Reviewer: The Guardian (Adverserial Skeptic)

Summary

The paper proposes "Athena," a framework and co-designed hardware accelerator for executing quantized convolutional neural networks (CNNs) under fully homomorphic encryption (FHE). The core methodological deviation from prior work is the rejection of the conventional CKKS scheme for approximate arithmetic in favor of an integer-based FHE scheme (akin to BFV). Non-linear operations (i.e., activation functions) are handled via a "Functional Bootstrapping" (FBS) mechanism, which is effectively a polynomial evaluation of a Look-Up Table (LUT). The authors claim this approach allows for much smaller cryptographic parameters, resulting in significant speedups (1.5x-2.3x) and EDP improvements (3.8x-9.9x) over state-of-the-art CKKS-based FHE accelerators, with negligible accuracy degradation relative to a quantized plaintext baseline.

Strengths

1. Problem Simplification: The fundamental premise of leveraging model quantization to simplify the underlying cryptographic problem is sound. Moving from the complexities of approximate arithmetic in CKKS to integer arithmetic is a valid research direction that could plausibly reduce overhead.
2. Hardware-Software Co-design: The authors have clearly considered the interplay between their proposed framework and the hardware needed to execute it. The design of specialized units like the FRU to accelerate the specific bottlenecks of their framework (namely FBS) demonstrates a coherent design philosophy.

Weaknesses

My primary concerns with this submission revolve around the rigor of the analysis, the fairness of the experimental comparisons, and the overstatement of the framework's generality and novelty.

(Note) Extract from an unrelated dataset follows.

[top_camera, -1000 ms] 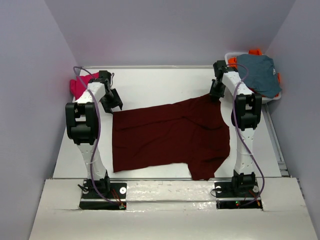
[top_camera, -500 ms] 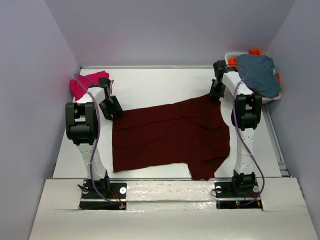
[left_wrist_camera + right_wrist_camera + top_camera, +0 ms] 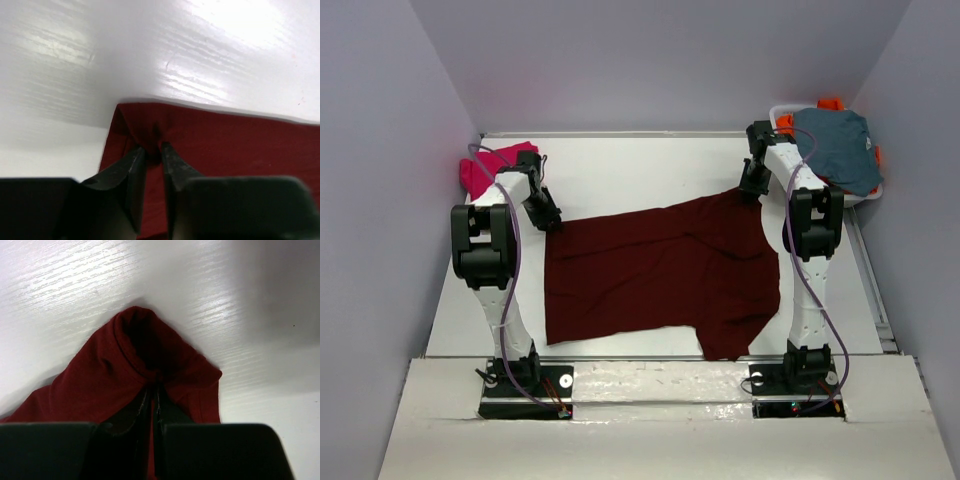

1. Insufficient Noise Analysis: The noise analysis presented is superficial and unconvincing. In Section 3.2.2 (p. 5), the authors introduce a rounding noise ems during modulus switching. They claim it has "minimal impact" because it contaminates LSBs. Figure 4 (p. 7) shows that this "minimal" impact results in data error ratios of up to 11% in some layers of ResNet-56. A claim that this level of error has no significant cumulative effect on a deep network is extraordinary and requires extraordinary proof, which is not provided. The analysis lacks any formal treatment of how this error propagates and accumulates across dozens of layers. Relying on final accuracy metrics for just a few models is insufficient to validate the robustness of this noise-handling approach.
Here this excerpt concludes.